It is a good practice to place the INI_FILE
in the same folder of model_dir
, but it is not required.
Preparse the datasets
In most cases, run the following program will parse the datasets and create input matrices for training and testing.
python run.py -pfvmsd INI_FILE
The program will generate intermediate files in model_dir
specified in the INI_FILE
.
- all - store parsed documents in JSON
- DATASET.npz - input matrix of sentences
- DATASET-sp.npz - input matrix of shortest paths between two annotations
- DATASET-doc.npz - input matrix of doc2vec
- vocabs.json - vocabulary
- word2vec.npz - maps from words to vectors
- pos.npz - maps from part-of-speeches to vectors
- chunk.npz - maps from chunks to vectors
- arg1_dis.npz - maps from the distances between argument1 and current word to vectors
- arg2_dis.npz - maps from the distances between argument2 and current word to vectors
- dependency.npz - maps from dependencies to vectors
- type.npz - maps from named entities to vectors
You can also run the run.py
program step by step, so you can modify and check different parts of the inputs.
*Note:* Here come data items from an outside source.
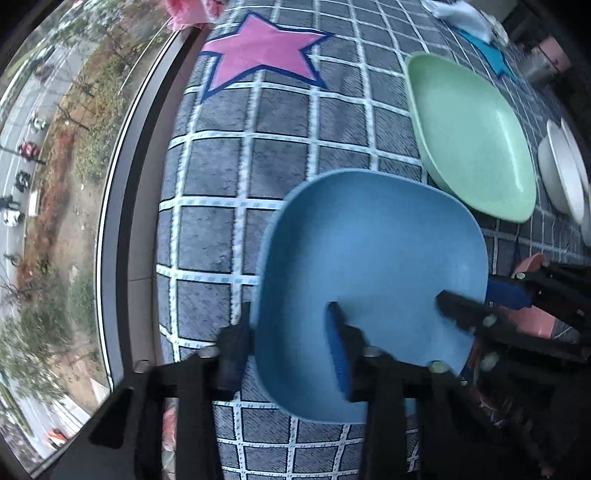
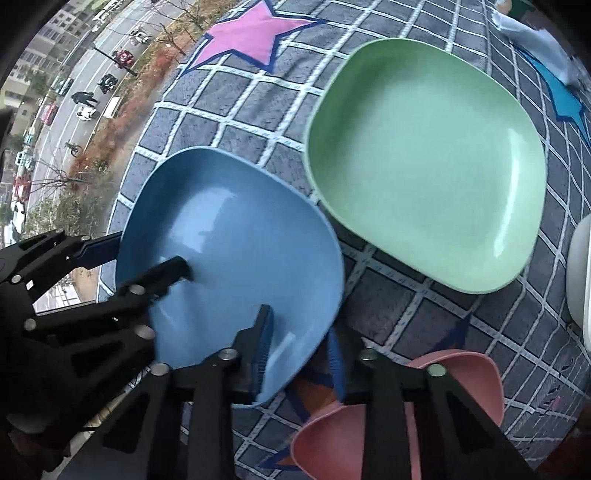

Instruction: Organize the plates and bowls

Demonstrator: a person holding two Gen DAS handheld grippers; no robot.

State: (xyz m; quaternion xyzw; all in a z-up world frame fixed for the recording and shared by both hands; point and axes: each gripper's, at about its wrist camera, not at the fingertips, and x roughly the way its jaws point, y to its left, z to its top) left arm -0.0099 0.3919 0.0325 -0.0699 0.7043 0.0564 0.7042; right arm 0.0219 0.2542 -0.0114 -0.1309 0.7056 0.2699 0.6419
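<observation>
A blue plate point(image 1: 373, 273) is held tilted above the checked cloth; it also shows in the right wrist view point(image 2: 236, 236). My left gripper point(image 1: 291, 339) straddles its near-left rim, one finger inside, one outside. My right gripper point(image 2: 301, 354) straddles its near-right rim, and shows in the left wrist view point(image 1: 484, 299). A green plate point(image 1: 472, 136) lies flat beyond, also in the right wrist view point(image 2: 424, 162). A pink bowl point(image 2: 417, 406) sits under my right gripper. White bowls point(image 1: 565, 173) stand at the right.
The grey checked cloth point(image 1: 236, 155) with a pink star point(image 1: 262, 55) and a blue star point(image 2: 565, 96) covers the table. A window point(image 1: 48, 184) runs along the left edge. A white cloth point(image 1: 461, 14) lies at the far back.
</observation>
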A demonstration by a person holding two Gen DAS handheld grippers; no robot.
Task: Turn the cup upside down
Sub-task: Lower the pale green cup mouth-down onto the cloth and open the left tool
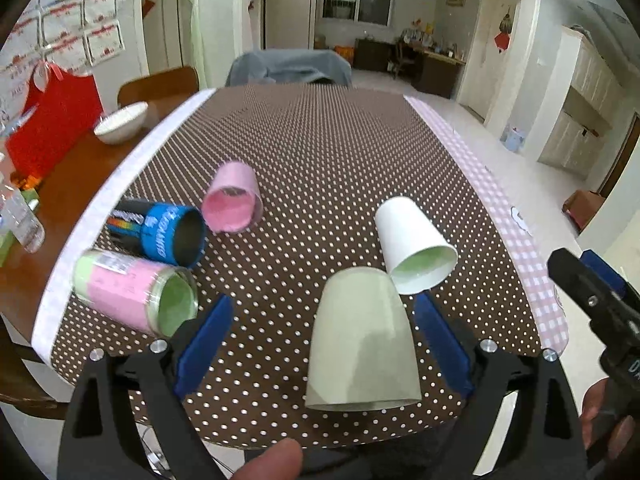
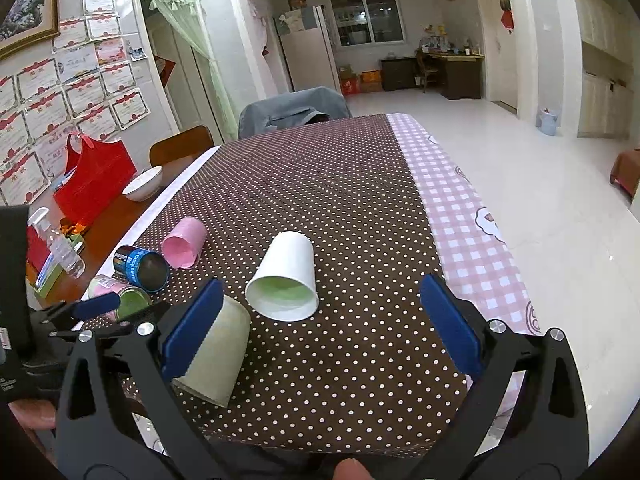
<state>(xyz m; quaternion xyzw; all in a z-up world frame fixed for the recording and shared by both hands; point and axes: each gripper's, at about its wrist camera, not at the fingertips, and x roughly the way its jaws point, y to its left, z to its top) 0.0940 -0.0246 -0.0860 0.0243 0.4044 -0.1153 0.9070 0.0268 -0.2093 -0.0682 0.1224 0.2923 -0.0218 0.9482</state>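
Note:
A sage-green paper cup (image 1: 362, 340) stands upside down near the table's front edge, between the open fingers of my left gripper (image 1: 322, 308), which do not touch it. It also shows in the right wrist view (image 2: 218, 356). A white cup (image 1: 414, 246) lies on its side just behind it, mouth toward me, green inside; it shows in the right wrist view too (image 2: 286, 280). My right gripper (image 2: 322, 296) is open and empty, in front of the white cup. It shows at the right edge of the left wrist view (image 1: 588, 280).
A pink cup (image 1: 234, 204), a blue can (image 1: 168, 234) and a pink-and-green jar (image 1: 132, 296) lie on their sides at the left of the polka-dot tablecloth (image 1: 320, 152). A white bowl (image 1: 122, 122), red bag (image 1: 52, 120) and bottle (image 1: 22, 216) sit further left.

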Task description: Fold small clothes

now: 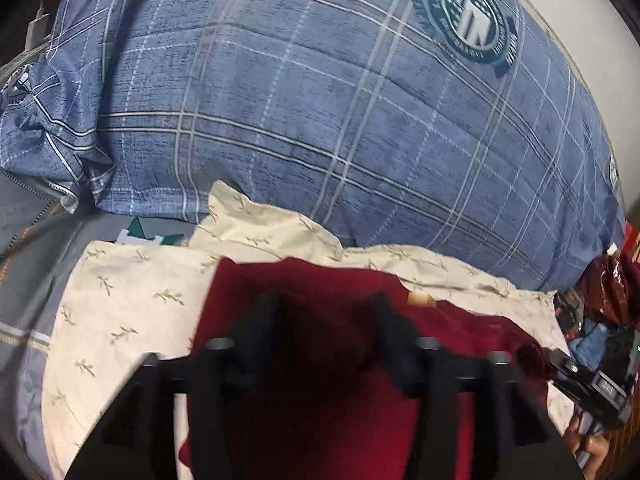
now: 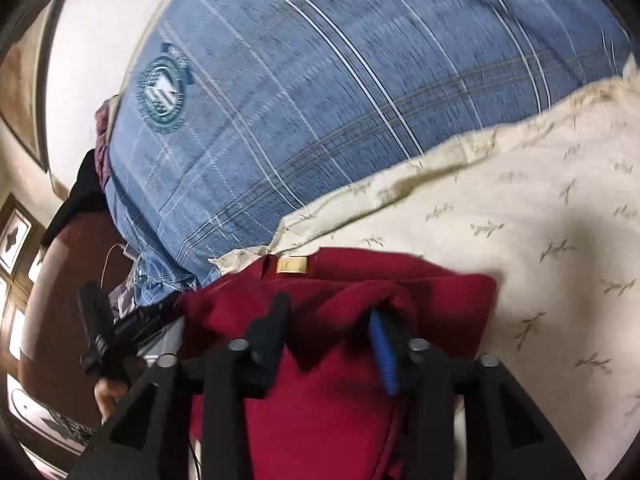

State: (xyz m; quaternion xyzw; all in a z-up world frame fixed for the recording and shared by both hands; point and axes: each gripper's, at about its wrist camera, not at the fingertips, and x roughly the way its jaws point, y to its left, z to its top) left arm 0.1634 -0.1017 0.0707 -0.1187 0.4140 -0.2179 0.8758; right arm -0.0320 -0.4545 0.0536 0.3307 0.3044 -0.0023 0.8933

For example, to check how different parsers will affect the performance, you can replace the parse tree
in each JSON file in all
and run -fvmstd
to regenerate the matrices.
python deeprel/run.py -h
Usage:
run.py [options] INI_FILE
Options:
--log <str> Log option. One of DEBUG, INFO, WARNING, ERROR, and CRITICAL. [default: INFO]
-p preparse [default: False]
-f create features [default: False]
-v create vocabularies [default: False]
-m create matrix [default: False]
-s create shortest path matrix [default: False]
-d create doc2vec [default: False]
-t test matrix format [default: False]
-k skip pre-parsed documents [default: False]
Train the model
python deeprel/train.py INI_FILE
The program will train a CNN model using the training and development sets.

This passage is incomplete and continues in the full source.